Да, я, кажется, понимаю людей, которые впадают в мистицизм, переживают покаянное настроение, делаются религиозными, молятся. (Гоголь, Блаженный Августин, Руссо, Толстой…) Но мне даже это недоступно…
Чувствую себя каким-то мертвым. Сам от себя хотел бы убежать, да некуда…
11 июля
Опять скандал… И хуже всего, что слова не помогают. Ничего не помогает…
«Всё — обман; всё — мечта» (Гоголь).
Не случайно отвожу столько места дневниковым записям моего дяди. Перефразируя набившие оскомину слова, что все мы вышли из гоголевской «шинели», скажу: чувствую себя вылезшим из студенческой тужурки Владимира Ещина. Вылезшим, выросшим… Но не скинувшим ее целиком.

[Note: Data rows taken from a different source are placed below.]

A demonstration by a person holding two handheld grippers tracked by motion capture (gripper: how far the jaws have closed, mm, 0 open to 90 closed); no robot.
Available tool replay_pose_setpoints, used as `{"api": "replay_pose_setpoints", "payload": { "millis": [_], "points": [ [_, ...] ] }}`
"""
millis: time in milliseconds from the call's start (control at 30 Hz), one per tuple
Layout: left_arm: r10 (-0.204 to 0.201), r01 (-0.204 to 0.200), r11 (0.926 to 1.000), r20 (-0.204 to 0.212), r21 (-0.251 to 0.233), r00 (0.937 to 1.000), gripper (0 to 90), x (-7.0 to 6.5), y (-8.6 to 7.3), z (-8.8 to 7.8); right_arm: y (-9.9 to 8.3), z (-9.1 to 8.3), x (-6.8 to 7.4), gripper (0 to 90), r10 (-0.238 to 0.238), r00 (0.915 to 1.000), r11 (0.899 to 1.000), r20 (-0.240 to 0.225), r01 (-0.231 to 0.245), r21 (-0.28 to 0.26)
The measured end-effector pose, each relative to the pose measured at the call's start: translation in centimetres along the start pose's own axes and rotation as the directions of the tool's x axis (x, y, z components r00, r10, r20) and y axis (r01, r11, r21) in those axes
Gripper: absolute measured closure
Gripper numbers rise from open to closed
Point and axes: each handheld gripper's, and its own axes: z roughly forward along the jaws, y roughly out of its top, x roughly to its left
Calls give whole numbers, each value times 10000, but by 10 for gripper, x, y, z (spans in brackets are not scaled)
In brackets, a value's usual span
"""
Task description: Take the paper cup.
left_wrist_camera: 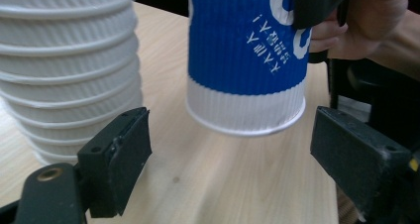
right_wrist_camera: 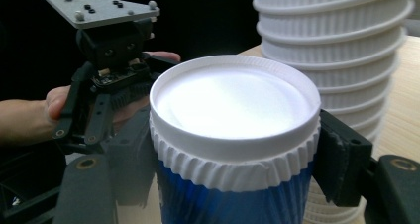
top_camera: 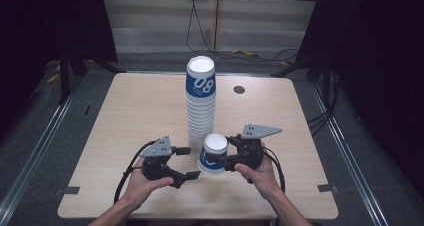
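A blue-and-white paper cup [top_camera: 213, 156] is upside down, and my right gripper [top_camera: 216, 157] is shut on its ribbed sides. In the right gripper view the jaws press the cup [right_wrist_camera: 233, 100] from both sides under its white base. In the left gripper view the cup's wide rim [left_wrist_camera: 245, 122] hangs tilted just above the wood. My left gripper [top_camera: 189, 162] stands open just left of the cup, touching nothing. Its jaws [left_wrist_camera: 230, 154] stand wide in front of the cup. A tall stack of upturned cups [top_camera: 201, 103] stands right behind.
The stack [left_wrist_camera: 64, 60] rises close on the left of the left gripper view, and it [right_wrist_camera: 337, 45] stands behind the held cup in the right gripper view. The wooden table [top_camera: 125, 116] has a round cable hole [top_camera: 239, 90] at the back right. Dark floor and rails surround it.
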Motion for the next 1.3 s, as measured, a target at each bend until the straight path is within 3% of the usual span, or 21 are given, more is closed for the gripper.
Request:
{"api": "replay_pose_setpoints", "payload": {
  "millis": [300, 700, 833, 1067, 1300],
  "points": [
    [-64, 64, 10000, 140, 11, 9999, 156, -3, -2, 6, -6, 11, 4, 291, 117, 9989, 9997, -448, -127, -231],
    [-398, 394, 9991, 347, 148, 9986, 154, -3, -7, 16, -10, 30, 13, 294, 51, 9978, 9998, -658, -62, -168],
    [-302, 290, 9992, 416, 281, 9987, 152, -2, -9, 18, -13, 33, 15, 293, 92, 9975, 9999, -706, -102, -135],
    [-414, 406, 9989, 340, 220, 9986, 156, -1, -11, 15, -16, 33, 16, 292, 140, 9980, 9988, -611, -169, -469],
    [38, -43, 9997, 217, 248, 9998, 206, -4, -9, 12, -15, 33, 13, 283, 316, 9967, 9987, -743, -345, -377]
  ]
}}
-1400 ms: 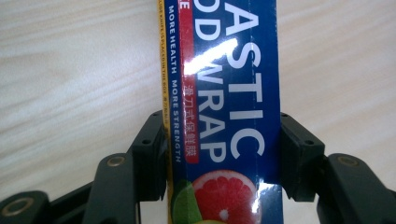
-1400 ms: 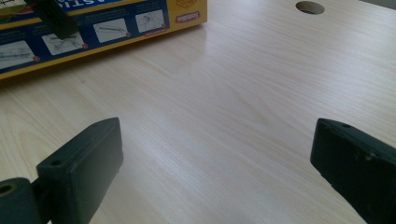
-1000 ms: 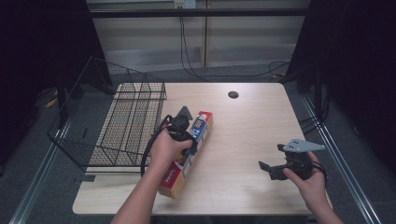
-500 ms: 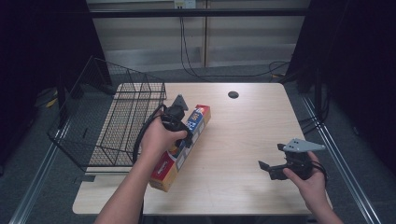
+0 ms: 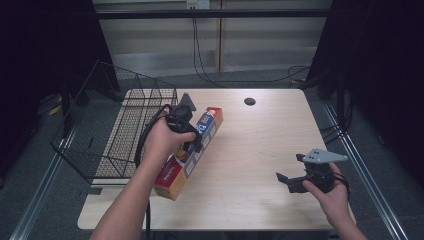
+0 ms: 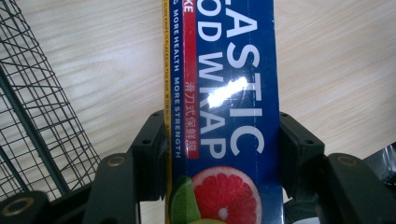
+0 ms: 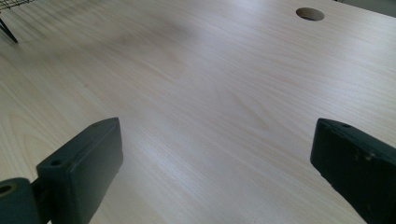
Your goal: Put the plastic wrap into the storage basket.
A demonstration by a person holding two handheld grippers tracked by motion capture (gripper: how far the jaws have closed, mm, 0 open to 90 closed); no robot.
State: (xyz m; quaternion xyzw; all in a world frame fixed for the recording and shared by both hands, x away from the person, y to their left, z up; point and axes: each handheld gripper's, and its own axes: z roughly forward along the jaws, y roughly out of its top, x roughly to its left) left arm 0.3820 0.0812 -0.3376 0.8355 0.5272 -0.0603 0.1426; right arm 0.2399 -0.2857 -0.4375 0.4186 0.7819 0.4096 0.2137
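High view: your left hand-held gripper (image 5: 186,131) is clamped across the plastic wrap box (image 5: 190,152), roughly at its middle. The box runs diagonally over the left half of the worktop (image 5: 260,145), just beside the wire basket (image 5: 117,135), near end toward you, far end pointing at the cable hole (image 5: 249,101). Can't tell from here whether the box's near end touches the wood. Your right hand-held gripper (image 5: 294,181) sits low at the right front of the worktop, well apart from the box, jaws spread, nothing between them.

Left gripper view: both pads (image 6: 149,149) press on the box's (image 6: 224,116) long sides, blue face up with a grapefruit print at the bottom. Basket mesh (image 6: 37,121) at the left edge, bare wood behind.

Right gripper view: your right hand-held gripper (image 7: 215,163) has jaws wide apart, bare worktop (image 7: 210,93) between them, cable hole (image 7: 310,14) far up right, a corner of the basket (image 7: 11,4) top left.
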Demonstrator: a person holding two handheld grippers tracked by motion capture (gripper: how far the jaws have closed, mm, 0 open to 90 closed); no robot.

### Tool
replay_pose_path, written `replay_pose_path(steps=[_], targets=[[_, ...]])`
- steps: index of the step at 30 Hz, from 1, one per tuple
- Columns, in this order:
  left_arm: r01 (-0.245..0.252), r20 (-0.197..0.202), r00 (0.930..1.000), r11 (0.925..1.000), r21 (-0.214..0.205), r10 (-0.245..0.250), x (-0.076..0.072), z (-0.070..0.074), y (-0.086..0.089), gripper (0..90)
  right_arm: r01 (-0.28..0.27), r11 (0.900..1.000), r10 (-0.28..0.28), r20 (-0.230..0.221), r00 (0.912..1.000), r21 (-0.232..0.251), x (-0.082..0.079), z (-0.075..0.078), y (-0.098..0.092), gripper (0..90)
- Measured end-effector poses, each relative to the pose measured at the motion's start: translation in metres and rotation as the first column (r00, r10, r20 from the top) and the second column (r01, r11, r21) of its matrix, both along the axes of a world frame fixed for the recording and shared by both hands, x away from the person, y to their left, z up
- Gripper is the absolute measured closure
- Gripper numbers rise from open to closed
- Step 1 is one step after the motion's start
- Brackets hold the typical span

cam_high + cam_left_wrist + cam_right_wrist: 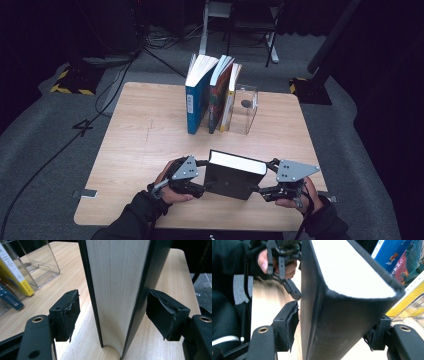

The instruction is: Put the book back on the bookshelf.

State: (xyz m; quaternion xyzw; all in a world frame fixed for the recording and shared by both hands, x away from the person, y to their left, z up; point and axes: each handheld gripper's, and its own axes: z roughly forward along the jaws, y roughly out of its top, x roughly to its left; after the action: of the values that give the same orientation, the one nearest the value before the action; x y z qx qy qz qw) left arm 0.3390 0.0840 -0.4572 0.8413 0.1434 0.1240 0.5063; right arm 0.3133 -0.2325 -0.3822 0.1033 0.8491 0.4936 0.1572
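Black book [235,176] stands upright on my tabletop [145,135], near its front edge, between my 2 tools. My left hand-held gripper [112,315] is spread around its page edge, pads clear. My right hand-held gripper [334,333] straddles its spine; whether it pinches, I cannot tell.

The book [235,175] I held at the near edge of the light wood-grain table [145,130] had black covers and cream page edges. Toward the far edge stood a blue book [196,102], a red-and-green patterned book [218,97] and a yellow book [229,102]. My gripper pads [65,315] were black.
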Motion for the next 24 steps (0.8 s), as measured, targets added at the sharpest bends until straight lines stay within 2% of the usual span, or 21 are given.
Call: replay_pose_path(steps=[6,10,12,17,24], targets=[[-0.024,-0.007,0.9997,0.9995,0.021,0.024,0.001,-0.007,-0.004,28.6,0.020,0.9993,-0.019,-0.017,0.9997,0.032,-0.002,0.008,0.008,38.3],[-0.023,-0.015,0.9996,0.9996,0.013,0.024,0.002,-0.010,-0.007,30.2,0.033,0.9991,-0.032,-0.031,0.9990,0.026,0.001,0.009,0.014,42.2],[-0.022,-0.013,0.9997,0.9997,0.015,0.022,0.002,-0.011,-0.009,30.8,0.039,0.9985,-0.036,-0.064,0.9973,0.039,0.003,0.009,0.016,43.8],[-0.023,-0.013,0.9996,0.9996,0.015,0.024,0.004,-0.012,-0.013,31.3,0.057,0.9983,-0.056,-0.088,0.9946,0.011,0.006,0.007,0.022,48.3],[-0.025,-0.020,0.9995,0.9996,0.013,0.025,0.004,-0.013,-0.013,30.8,0.061,0.9980,-0.060,-0.108,0.9923,0.012,0.008,0.007,0.023,49.0]])
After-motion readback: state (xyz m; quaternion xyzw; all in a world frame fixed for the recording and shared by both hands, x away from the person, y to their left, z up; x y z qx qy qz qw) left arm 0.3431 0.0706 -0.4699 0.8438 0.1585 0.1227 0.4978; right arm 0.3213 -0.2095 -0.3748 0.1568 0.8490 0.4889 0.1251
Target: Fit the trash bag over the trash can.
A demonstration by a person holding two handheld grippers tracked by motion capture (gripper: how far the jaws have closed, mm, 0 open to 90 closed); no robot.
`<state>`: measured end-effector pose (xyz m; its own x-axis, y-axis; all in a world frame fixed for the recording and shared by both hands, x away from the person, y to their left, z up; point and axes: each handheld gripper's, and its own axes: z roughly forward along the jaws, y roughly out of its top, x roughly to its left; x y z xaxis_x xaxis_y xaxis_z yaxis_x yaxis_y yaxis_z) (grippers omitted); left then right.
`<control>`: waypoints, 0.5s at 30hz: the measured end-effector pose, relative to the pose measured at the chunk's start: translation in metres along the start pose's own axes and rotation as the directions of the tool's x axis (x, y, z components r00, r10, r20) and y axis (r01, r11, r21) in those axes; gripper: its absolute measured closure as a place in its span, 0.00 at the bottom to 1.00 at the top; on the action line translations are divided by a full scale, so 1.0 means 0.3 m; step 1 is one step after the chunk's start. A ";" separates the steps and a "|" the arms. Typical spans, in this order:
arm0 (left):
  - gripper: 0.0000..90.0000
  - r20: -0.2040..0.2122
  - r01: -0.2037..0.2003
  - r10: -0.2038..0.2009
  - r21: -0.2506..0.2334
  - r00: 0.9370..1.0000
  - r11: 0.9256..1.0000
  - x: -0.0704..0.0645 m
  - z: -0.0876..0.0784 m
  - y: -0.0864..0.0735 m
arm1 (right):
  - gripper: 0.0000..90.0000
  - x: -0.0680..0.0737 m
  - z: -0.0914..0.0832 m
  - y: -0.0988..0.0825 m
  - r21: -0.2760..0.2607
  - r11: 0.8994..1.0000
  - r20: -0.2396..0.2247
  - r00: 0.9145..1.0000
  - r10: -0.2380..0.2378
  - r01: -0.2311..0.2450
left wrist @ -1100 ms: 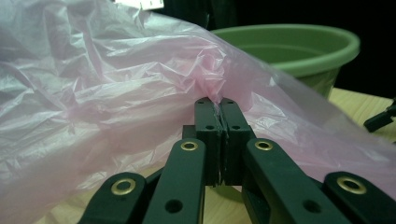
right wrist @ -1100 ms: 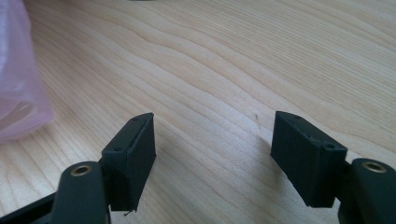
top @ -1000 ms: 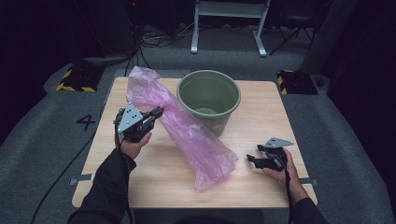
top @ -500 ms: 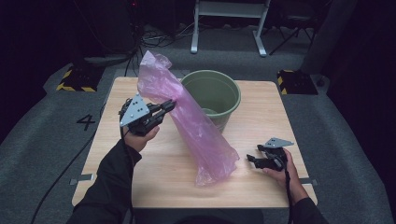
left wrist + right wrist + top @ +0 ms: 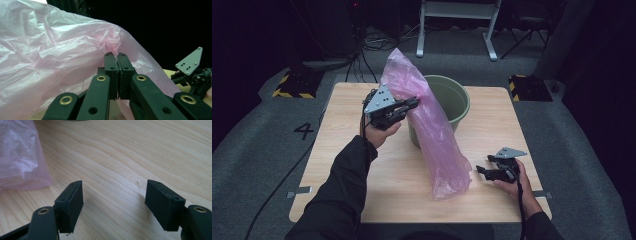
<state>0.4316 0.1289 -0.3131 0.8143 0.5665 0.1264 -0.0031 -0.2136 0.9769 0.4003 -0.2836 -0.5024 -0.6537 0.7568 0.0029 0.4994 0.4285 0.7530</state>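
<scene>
L gripper clamps a pinch of the pink bag; in the L gripper view its jaws stand shut w/ a fold of film squeezed between the pads. Bag = thin, translucent plastic, crinkled, glossy highlights, long tube shape. It stands steeply tilted, top end raised above and left of the bucket, lower end resting crumpled on the table near the front edge.

Bucket: round, olive-green, smooth matte wall, open top, sits at table's far centre; bag leans across its front-left rim. Table: pale wood, visible grain, rounded corners.

Vs earlier frames: bag lay lower, draped diagonally across the tabletop; now its top is lifted higher and more upright. L hand has gone up and toward the bucket. Bag's lower end stays about where it was.

R gripper sits low at table's front right, just beside the bag's lower end, not touching. Jaws wide apart, nothing between them but bare wood, per R gripper view. R hand unmoved.
</scene>
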 end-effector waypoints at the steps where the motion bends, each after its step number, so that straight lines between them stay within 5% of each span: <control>1: 0.98 -0.002 -0.002 0.002 0.013 1.000 1.000 0.003 0.011 0.003 | 0.35 -0.001 0.000 0.000 -0.002 1.000 -0.003 1.000 0.000 0.000; 9: 0.97 0.006 0.001 -0.001 0.077 1.000 0.997 0.030 0.087 0.016 | 0.36 -0.024 -0.006 0.011 -0.033 0.999 -0.022 0.999 0.035 -0.035; 15: 0.97 0.010 -0.006 0.005 0.108 1.000 0.994 0.034 0.131 0.024 | 0.37 -0.057 -0.015 0.087 -0.077 0.997 0.007 1.000 0.025 -0.025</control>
<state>0.4629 0.1018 -0.3116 0.8202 0.5573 0.1293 0.0551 -0.3020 0.9517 0.4219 -0.2875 -0.4799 -0.6371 0.7706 0.0175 0.4701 0.3704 0.8011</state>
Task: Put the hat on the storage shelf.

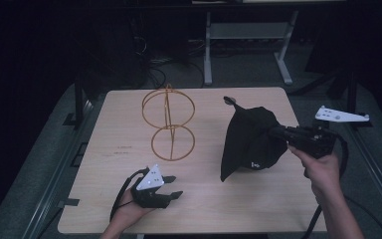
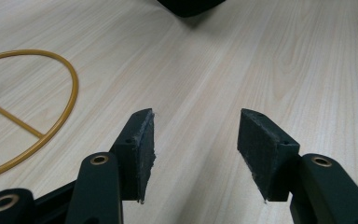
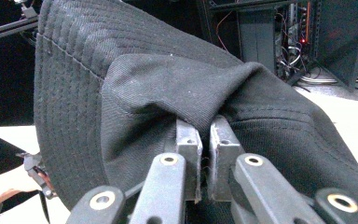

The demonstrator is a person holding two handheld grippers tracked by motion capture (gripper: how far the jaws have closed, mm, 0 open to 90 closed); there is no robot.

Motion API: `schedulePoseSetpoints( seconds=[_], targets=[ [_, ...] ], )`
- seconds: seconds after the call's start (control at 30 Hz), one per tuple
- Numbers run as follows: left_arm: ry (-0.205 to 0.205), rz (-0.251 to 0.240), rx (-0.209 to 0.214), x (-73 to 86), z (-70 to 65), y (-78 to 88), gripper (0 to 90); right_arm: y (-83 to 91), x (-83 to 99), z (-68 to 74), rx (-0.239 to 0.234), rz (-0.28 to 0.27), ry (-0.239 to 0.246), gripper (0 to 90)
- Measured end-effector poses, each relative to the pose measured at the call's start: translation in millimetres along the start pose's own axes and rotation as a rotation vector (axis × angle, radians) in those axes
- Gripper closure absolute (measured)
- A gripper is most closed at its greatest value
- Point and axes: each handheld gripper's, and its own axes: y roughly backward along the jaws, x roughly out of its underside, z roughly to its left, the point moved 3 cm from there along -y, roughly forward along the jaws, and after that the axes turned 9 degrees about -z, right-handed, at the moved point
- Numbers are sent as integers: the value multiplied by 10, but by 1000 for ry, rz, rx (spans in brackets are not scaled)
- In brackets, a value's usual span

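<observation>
A black bucket hat (image 1: 251,142) hangs off the right half of the table, lifted by my right gripper (image 1: 277,132), which is shut on a fold of its fabric. In the right gripper view the jaws pinch that fold of the hat (image 3: 135,88) at my right gripper (image 3: 208,135). A gold wire stand (image 1: 169,124) of upright rings stands at the table's middle left. My left gripper (image 1: 174,186) rests low at the near left edge, open, with nothing between its pads (image 2: 140,147). In the left gripper view my left gripper (image 2: 196,140) faces bare wood, the wire ring (image 2: 51,116) to its left.
The pale wooden table (image 1: 129,149) has dark floor around it. A white metal frame (image 1: 248,35) and cables stand behind the far edge. A cable trails from each gripper toward the person's forearms at the bottom.
</observation>
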Motion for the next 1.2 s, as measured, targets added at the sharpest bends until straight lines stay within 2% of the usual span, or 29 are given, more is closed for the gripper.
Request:
schedulePoseSetpoints(
  seconds=[0.4,0.5,0.57,0.7,0.87,1.13,1.2],
  targets=[
    [-2,-4,-22,5,20,-9,394,-165,-296,66,-18,-27,9,848],
    [3,-9,-20,5,22,-12,362,-207,-379,91,-22,-28,13,848],
    [2,-9,-35,5,23,-13,311,-238,-434,102,-24,-29,11,848],
    [7,-1,-42,15,24,-8,266,-306,-532,127,-30,-32,14,849],
    [21,-1,-49,29,41,-18,244,-389,-641,174,-37,-30,21,848],
    [19,2,-54,37,32,-27,226,-540,-796,236,-45,-20,38,848],
    [7,12,-55,41,35,-30,226,-580,-830,258,-49,-16,46,847]
  ],
)
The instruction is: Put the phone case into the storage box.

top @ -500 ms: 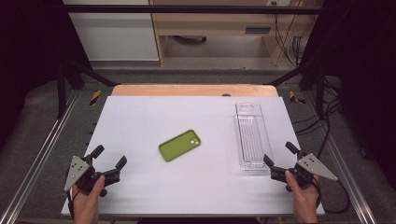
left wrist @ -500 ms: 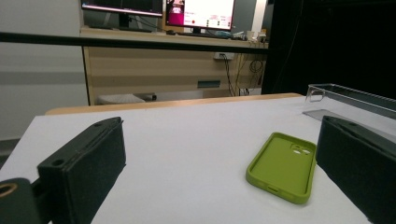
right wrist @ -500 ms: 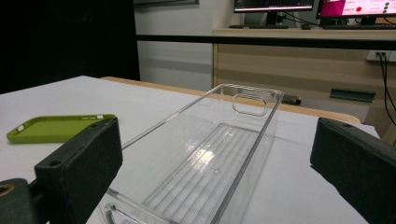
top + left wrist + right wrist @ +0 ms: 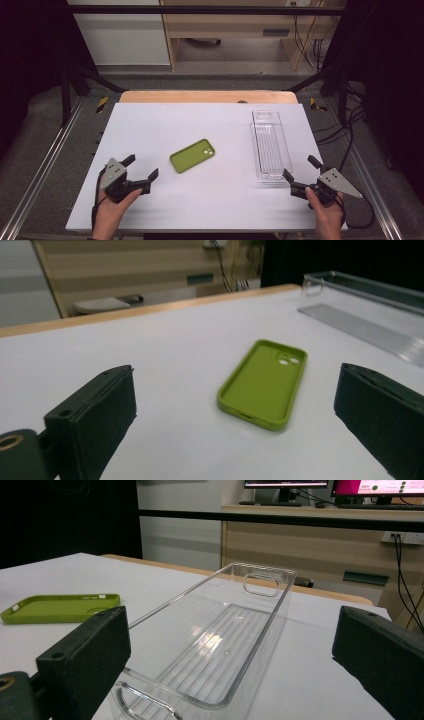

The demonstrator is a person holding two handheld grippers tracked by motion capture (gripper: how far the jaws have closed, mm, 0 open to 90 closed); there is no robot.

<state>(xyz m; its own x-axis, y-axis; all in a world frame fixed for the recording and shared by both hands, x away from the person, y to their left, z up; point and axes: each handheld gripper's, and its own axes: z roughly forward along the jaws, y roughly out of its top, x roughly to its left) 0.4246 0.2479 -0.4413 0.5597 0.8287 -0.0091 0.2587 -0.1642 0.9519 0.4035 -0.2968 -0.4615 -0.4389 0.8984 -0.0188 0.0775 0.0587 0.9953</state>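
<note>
A: Start at the left gripper, lower left of the high view. Its jaws stand wide apart with nothing between them, and they point toward the middle of the frame. What worries you?

B: The flat lime-green silicone phone case lies just beyond those jaws, near the centre of the white table. It's thin and low. If the jaws come down too steep, I'd judge they could scrape the tabletop or push the case away rather than pinch its edge.

A: And the right gripper?

B: Lower right of the high view, jaws equally wide and empty. In the right gripper view they frame the near end of the long clear plastic tray with the ribbed floor. The tray looks light and slick, so a nudge at its near rim could slide or skew it.

A: So a bumped tray makes a poorer target.

B: Likely, yes. And soft silicone may flex in a pinch and slip out.

A: How does the case look up close?

B: In the left gripper view the case lies hollow side up, with a raised rim all round and the camera cut-out at its far end, upper right. It sits centre frame, squarely between the two black jaws but ahead of them, untouched. The tray is well apart in the upper right corner.
</note>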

Был я, пожалуй, более активен в жизни, чем он, более общителен, не так склонен к рефлексии, не обделен друзьями и возлюбленными, но и более дремуч интеллектуально; и в свои семнадцать-двадцать лет не мучился выбором цели, стыдом за конформизм, свой или окружающих; не был склонен к анализу, не страдал от неверия, жил бездумно — я бы сказал «чужедумно»: думали, в основном, за нас… И это, вроде бы, устраивало.